Assignment: Send back all the data below, exactly as given.

------------------------

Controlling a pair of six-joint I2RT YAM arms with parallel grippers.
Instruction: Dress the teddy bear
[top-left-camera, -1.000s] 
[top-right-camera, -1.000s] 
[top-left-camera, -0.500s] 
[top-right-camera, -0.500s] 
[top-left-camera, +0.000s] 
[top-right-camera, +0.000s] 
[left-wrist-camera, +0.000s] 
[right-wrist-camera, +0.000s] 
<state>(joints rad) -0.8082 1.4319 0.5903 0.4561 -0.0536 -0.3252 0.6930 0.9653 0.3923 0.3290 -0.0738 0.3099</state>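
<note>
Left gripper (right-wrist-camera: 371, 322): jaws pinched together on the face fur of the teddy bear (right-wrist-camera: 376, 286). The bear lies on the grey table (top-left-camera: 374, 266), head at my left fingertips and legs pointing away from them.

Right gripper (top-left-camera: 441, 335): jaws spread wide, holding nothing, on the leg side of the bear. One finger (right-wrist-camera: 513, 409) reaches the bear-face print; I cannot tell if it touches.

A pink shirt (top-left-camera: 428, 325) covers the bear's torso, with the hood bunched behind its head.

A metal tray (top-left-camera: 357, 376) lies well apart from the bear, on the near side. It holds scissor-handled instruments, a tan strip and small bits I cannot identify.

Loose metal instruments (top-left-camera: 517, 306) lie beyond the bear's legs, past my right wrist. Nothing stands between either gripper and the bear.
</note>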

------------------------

Response to the exercise:
Controlling a pair of six-joint I2RT YAM arms with parallel grippers.
Instruction: Dress the teddy bear
[top-left-camera, -1.000s] 
[top-right-camera, -1.000s] 
[top-left-camera, -0.500s] 
[top-right-camera, -0.500s] 
[top-left-camera, +0.000s] 
[top-right-camera, +0.000s] 
[left-wrist-camera, +0.000s] 
[right-wrist-camera, +0.000s] 
<state>(joints rad) -0.8082 1.4319 0.5903 0.4561 -0.0536 -0.3252 0.6930 0.9653 0.3923 0.3290 -0.0738 0.3099</state>
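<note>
Left gripper (right-wrist-camera: 371, 322): jaws pinched together on the face fur of the teddy bear (right-wrist-camera: 376, 286). The bear lies on the grey table (top-left-camera: 374, 266), head at my left fingertips and legs pointing away from them.

Right gripper (top-left-camera: 441, 335): jaws spread wide, holding nothing, on the leg side of the bear. One finger (right-wrist-camera: 513, 409) reaches the bear-face print; I cannot tell if it touches.

A pink shirt (top-left-camera: 428, 325) covers the bear's torso, with the hood bunched behind its head.

A metal tray (top-left-camera: 357, 376) lies well apart from the bear, on the near side. It holds scissor-handled instruments, a tan strip and small bits I cannot identify.

Loose metal instruments (top-left-camera: 517, 306) lie beyond the bear's legs, past my right wrist. Nothing stands between either gripper and the bear.
</note>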

That brings the answer to completion.